### Work order
Please print each entry below exactly as it reads.

[Opening Supplied material section]

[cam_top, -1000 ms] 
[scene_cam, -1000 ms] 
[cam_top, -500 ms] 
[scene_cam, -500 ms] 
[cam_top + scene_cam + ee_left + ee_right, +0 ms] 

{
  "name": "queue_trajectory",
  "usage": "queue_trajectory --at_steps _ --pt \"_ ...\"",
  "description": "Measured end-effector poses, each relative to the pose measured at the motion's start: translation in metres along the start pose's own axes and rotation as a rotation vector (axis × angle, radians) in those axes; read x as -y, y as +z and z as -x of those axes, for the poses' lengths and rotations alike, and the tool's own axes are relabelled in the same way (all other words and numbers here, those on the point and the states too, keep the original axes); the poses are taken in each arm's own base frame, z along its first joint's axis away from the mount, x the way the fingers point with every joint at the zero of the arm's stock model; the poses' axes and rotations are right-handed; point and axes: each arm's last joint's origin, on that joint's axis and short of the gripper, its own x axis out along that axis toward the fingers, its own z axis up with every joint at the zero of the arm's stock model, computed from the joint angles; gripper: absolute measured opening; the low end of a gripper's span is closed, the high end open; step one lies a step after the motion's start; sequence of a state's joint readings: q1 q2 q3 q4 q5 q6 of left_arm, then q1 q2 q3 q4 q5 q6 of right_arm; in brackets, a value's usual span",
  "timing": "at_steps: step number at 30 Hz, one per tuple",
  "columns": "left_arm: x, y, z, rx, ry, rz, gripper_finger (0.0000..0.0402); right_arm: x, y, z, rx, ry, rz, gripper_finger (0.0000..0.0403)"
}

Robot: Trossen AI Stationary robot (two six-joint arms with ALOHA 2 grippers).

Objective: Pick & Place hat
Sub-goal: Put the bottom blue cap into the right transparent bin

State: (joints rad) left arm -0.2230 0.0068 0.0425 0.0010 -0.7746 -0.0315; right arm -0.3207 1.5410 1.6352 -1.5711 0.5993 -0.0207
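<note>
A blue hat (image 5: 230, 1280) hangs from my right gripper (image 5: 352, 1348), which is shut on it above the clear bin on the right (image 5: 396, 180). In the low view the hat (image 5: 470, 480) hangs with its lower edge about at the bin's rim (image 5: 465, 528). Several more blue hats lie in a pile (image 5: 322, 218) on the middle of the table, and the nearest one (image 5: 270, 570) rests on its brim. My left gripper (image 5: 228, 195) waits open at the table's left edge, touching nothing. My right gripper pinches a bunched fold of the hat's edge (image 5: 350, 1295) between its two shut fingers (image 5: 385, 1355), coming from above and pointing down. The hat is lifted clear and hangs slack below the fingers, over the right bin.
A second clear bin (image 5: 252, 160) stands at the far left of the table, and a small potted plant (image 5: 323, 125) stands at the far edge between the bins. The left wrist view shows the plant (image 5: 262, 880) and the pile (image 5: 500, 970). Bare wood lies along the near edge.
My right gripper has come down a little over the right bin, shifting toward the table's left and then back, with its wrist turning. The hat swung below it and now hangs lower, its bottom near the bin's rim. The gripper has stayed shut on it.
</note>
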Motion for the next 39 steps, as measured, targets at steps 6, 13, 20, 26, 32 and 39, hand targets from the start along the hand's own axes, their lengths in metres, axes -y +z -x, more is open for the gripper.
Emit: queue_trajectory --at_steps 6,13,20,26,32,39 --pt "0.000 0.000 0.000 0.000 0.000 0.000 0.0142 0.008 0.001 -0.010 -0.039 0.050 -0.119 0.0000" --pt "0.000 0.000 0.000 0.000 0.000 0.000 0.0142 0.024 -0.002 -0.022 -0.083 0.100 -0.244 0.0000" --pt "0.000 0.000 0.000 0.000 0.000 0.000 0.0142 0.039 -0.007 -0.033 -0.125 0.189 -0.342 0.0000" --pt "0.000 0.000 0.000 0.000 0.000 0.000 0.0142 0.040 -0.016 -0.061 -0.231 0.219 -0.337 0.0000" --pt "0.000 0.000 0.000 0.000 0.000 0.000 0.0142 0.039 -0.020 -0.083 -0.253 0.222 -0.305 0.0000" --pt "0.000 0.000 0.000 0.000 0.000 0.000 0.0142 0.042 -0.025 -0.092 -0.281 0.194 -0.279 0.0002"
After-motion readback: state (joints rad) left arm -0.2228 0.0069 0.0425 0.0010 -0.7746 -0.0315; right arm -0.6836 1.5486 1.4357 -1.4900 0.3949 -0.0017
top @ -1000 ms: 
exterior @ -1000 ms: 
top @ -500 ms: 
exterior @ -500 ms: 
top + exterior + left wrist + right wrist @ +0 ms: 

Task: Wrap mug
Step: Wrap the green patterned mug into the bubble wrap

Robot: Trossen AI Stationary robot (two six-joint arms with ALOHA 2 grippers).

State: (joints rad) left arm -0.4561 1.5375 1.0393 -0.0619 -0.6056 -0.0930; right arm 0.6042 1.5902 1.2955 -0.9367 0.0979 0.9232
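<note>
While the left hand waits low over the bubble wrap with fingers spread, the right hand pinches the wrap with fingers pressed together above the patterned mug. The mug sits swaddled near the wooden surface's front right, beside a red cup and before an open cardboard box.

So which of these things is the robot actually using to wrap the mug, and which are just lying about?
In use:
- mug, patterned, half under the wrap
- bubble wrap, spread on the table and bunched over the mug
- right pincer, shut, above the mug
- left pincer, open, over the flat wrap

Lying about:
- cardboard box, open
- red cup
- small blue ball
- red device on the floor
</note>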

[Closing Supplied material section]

### Answer section
[cam_top, -1000 ms] 
[scene_cam, -1000 ms] 
[cam_top, -500 ms] 
[scene_cam, -500 ms] 
[cam_top + scene_cam + ee_left + ee_right, +0 ms] 

{
  "name": "queue_trajectory",
  "usage": "queue_trajectory --at_steps _ --pt \"_ ...\"",
  "description": "Measured end-effector poses, each relative to the pose measured at the motion's start: translation in metres along the start pose's own axes and rotation as a rotation vector (axis × angle, radians) in those axes; read x as -y, y as +z and z as -x of those axes, for the poses' lengths and rotations alike, and the tool's own axes are relabelled in the same way (all other words and numbers here, those on the point and the states too, keep the original axes); the poses are taken in each arm's own base frame, z along its first joint's axis away from the mount, x the way the fingers point with every joint at the zero of the arm's stock model; the poses' axes and rotations are right-handed; point and axes: each arm's last joint's origin, on that joint's axis and short of the gripper, its own x axis out along that axis toward the fingers, its own z axis up with every joint at the zero of the arm's stock model, computed from the joint angles; gripper: absolute measured opening; the low end of a gripper's span is closed, the high end open; step one lies a step after the motion's start; sequence of a state's joint readings: q1 q2 q3 q4 q5 q6 of left_arm, then q1 q2 q3 q4 q5 q6 of right_arm; in brackets, a value's usual span",
  "timing": "at_steps: step number at 30 Hz, one per tuple",
  "columns": "left_arm: x, y, z, rx, ry, rz, gripper_finger (0.0000..0.0402); right_arm: x, y, z, rx, ry, rz, gripper_finger (0.0000..0.0403)"
}

Robot: Trossen AI Stationary robot (two six-joint arms with ALOHA 2 grippers).

Objective: Pick & Place hat
Sub-goal: Put the bottom blue cap into the right transparent bin

State: (joints rad) left arm -0.2230 0.0068 0.0425 0.0010 -0.7746 -0.0315; right arm -0.3207 1.5410 1.6352 -1.5711 0.5993 -0.0207
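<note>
A blue hat (image 5: 230, 1280) hangs from my right gripper (image 5: 352, 1348), which is shut on it above the clear bin on the right (image 5: 396, 180). In the low view the hat (image 5: 470, 480) hangs with its lower edge about at the bin's rim (image 5: 465, 528). Several more blue hats lie in a pile (image 5: 322, 218) on the middle of the table, and the nearest one (image 5: 270, 570) rests on its brim. My left gripper (image 5: 228, 195) waits open at the table's left edge, touching nothing. My right gripper pinches a bunched fold of the hat's edge (image 5: 350, 1295) between its two shut fingers (image 5: 385, 1355), coming from above and pointing down. The hat is lifted clear and hangs slack below the fingers, over the right bin.
A second clear bin (image 5: 252, 160) stands at the far left of the table, and a small potted plant (image 5: 323, 125) stands at the far edge between the bins. The left wrist view shows the plant (image 5: 262, 880) and the pile (image 5: 500, 970). Bare wood lies along the near edge.
My right gripper has come down a little over the right bin, shifting toward the table's left and then back, with its wrist turning. The hat swung below it and now hangs lower, its bottom near the bin's rim. The gripper has stayed shut on it.
</note>
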Motion for the next 39 steps, as measured, targets at steps 6, 13, 20, 26, 32 and 39, hand targets from the start along the hand's own axes, their lengths in metres, axes -y +z -x, more is open for the gripper.
Emit: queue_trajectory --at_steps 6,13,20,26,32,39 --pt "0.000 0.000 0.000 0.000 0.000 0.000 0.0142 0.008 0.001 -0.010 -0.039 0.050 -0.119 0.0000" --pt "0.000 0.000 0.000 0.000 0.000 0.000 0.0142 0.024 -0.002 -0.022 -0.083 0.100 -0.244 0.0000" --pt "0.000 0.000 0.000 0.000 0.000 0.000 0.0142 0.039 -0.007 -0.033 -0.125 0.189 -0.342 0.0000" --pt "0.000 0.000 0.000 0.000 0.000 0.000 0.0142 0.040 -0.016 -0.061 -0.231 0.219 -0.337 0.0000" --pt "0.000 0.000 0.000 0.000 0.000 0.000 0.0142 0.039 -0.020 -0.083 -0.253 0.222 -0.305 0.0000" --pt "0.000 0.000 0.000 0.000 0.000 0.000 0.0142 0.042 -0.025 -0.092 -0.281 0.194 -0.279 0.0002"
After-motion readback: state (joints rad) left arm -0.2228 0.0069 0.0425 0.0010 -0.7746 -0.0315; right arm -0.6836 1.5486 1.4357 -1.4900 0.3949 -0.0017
top @ -1000 ms: 
exterior @ -1000 ms: 
top @ -500 ms: 
exterior @ -500 ms: 
top + exterior + left wrist + right wrist @ +0 ms: 

Task: Wrap mug
Step: Wrap the green patterned mug into the bubble wrap

Robot: Trossen AI Stationary robot (two six-joint arms with ALOHA 2 grippers).

State: (joints rad) left arm -0.4561 1.5375 1.0393 -0.0619 -0.6056 -0.0930; right arm 0.6042 1.5902 1.2955 -0.9367 0.0979 0.9232
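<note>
While the left hand waits low over the bubble wrap with fingers spread, the right hand pinches the wrap with fingers pressed together above the patterned mug. The mug sits swaddled near the wooden surface's front right, beside a red cup and before an open cardboard box.

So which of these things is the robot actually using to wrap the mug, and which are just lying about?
In use:
- mug, patterned, half under the wrap
- bubble wrap, spread on the table and bunched over the mug
- right pincer, shut, above the mug
- left pincer, open, over the flat wrap

Lying about:
- cardboard box, open
- red cup
- small blue ball
- red device on the floor
</note>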

What needed an answer now has one.